Task to carry out
When the line with "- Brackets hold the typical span" appears below, start repeating lines exactly, and keep going through the line with "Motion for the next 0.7"; add nothing outside that span.

[Data entries]
● ● ●
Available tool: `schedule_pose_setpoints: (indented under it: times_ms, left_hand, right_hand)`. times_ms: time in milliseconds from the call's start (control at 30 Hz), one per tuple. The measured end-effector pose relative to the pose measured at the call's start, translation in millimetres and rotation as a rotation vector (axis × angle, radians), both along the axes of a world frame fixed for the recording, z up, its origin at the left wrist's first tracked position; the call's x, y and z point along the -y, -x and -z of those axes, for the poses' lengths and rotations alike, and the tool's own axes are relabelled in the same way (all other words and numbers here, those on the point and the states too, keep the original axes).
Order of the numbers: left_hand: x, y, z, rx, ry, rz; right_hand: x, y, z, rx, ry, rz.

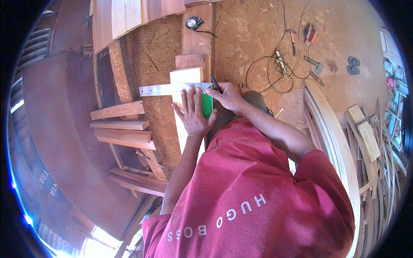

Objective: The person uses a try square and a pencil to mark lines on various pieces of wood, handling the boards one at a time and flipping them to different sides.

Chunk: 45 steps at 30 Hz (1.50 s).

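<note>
Across the pale board (186, 76), the square (155, 90) looks light, stiff, slidable; best gripped by its green stock (208, 103); left hand (193, 117) spreads its fingers; right hand (231, 98) pinches a pen (215, 82).

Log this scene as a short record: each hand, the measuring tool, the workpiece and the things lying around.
Left hand: fingers spread, laid over the square's blade and the board
Right hand: holding a black pen, thumb at the square's green handle
Measuring tool: square, metal blade lying across the board
Workpiece: pale wooden board
Beyond the board: tape measure on a plank
Floor, to the right: hammer, cable, dark sandals
</note>
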<state>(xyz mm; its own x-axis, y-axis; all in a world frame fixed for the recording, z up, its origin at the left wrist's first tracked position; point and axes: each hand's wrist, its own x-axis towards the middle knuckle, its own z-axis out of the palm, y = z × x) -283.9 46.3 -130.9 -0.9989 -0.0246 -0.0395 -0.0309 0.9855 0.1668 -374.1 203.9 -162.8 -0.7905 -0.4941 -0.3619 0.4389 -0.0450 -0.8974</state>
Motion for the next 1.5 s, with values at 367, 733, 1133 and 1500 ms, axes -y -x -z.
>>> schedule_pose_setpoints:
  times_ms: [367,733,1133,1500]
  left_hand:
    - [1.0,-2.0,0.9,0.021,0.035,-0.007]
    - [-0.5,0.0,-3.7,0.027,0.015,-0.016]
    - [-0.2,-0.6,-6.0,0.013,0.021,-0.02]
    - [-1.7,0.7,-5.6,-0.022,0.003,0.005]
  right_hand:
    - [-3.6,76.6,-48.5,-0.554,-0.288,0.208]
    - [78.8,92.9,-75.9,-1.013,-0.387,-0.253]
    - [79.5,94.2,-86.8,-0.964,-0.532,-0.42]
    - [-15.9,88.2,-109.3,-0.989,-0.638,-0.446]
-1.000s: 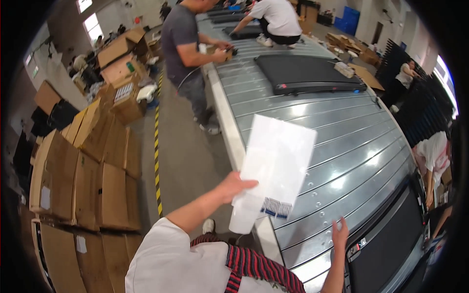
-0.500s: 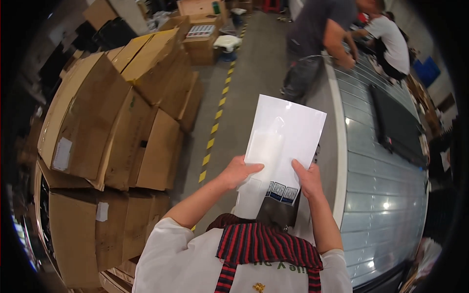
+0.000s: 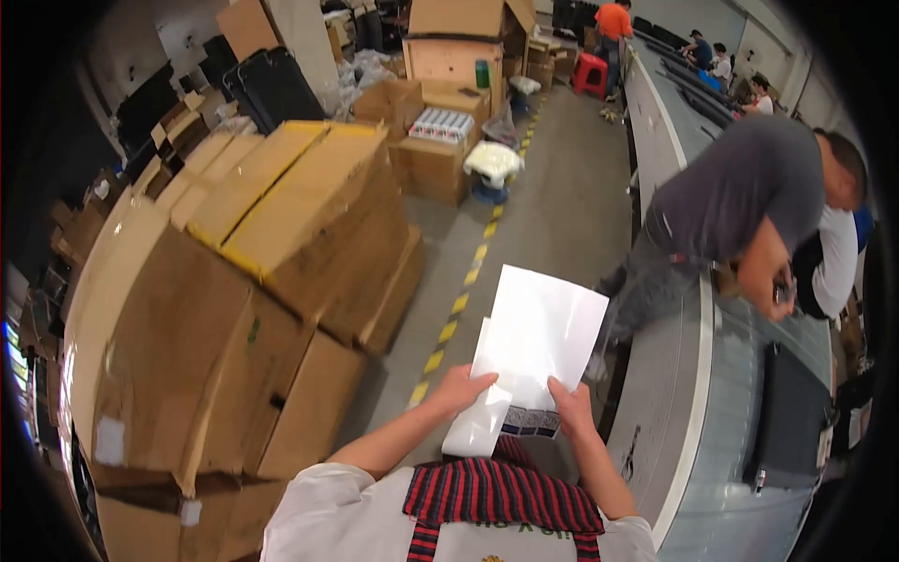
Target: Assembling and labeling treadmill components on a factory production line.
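In front of my torso I hold a glossy white sheet between both hands. Along its lower edge runs a row of dark printed labels. A second white piece, long and curling, lies under the sheet's left side and hangs toward my apron. My left hand pinches the left edge, thumb on top. My right hand grips the lower right edge the same way. The fingers beneath the paper are hidden.
Stacked cardboard boxes stand to my left. A yellow-black floor stripe runs ahead. On the right, a co-worker in grey leans over a long line bearing a black panel. Farther off are a red stool and other people.
My view has tilted up and shifted, bringing more of the aisle and line into sight. The sheet is still in both hands, and the curling piece beneath it shows less.
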A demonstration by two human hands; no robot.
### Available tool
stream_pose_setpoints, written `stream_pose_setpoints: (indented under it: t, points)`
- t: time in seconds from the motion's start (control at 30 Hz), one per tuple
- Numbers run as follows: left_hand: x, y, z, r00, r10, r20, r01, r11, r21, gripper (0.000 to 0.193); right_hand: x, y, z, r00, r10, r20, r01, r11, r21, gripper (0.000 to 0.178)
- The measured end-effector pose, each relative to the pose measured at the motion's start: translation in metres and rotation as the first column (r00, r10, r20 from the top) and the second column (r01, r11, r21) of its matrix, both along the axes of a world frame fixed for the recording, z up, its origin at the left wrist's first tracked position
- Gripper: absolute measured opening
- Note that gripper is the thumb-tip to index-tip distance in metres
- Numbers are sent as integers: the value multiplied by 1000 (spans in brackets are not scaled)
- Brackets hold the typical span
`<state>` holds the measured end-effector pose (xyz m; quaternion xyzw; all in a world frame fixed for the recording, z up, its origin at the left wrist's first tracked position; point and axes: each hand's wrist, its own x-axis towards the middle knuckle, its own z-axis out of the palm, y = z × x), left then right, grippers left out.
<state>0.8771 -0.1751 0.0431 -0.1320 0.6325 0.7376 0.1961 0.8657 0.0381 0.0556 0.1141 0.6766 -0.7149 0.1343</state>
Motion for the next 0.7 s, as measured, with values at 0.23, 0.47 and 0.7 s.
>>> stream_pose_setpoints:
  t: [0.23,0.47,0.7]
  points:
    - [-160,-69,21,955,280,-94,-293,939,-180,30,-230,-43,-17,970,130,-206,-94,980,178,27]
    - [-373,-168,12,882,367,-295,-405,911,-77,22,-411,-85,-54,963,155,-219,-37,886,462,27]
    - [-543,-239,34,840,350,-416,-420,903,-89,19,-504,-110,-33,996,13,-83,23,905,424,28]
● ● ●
Exercise output
- Brackets hold the typical span
`<state>` holds the measured end-effector pose (xyz m; quaternion xyzw; all in a world frame fixed for the recording, z up, its origin at the left wrist's first tracked position; point and axes: each hand's wrist, its own x-axis towards the middle knuckle, its own z-axis out of the palm, y = z × x), left then right, grippers left out.
<state>0.8771 -0.1751 0.0431 -0.1320 0.6325 0.7376 0.1961 0.8657 0.0381 0.0556 0.1141 0.6766 -0.7149 0.1343</state>
Motion for the next 0.7 s, as measured, with values at 0.23, 0.47 and 0.7 s.

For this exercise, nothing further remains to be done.